■ TASK STATEMENT ■
Could you output each line below precisely as it stands, without the images?
DATASET EXTRACT START
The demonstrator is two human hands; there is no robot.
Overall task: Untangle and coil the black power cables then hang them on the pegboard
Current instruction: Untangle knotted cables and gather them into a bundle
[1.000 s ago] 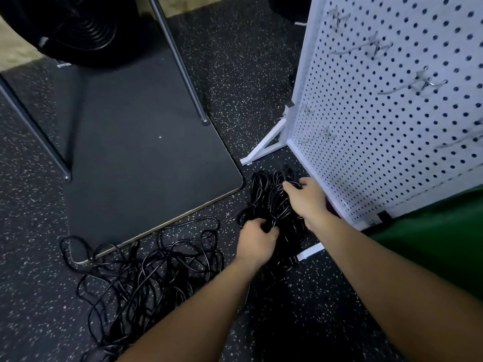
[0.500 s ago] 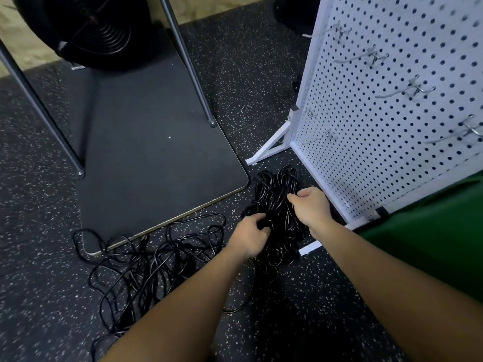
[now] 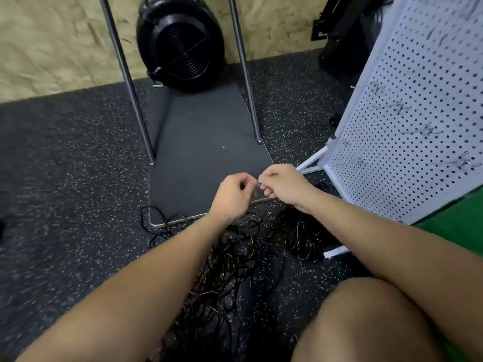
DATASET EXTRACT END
■ OUTPUT BELOW ■
The demonstrator is two human hands; there is no robot.
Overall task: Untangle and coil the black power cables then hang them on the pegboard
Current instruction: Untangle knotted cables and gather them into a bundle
[1.000 s ago] 
[0.500 s ago] 
[now] 

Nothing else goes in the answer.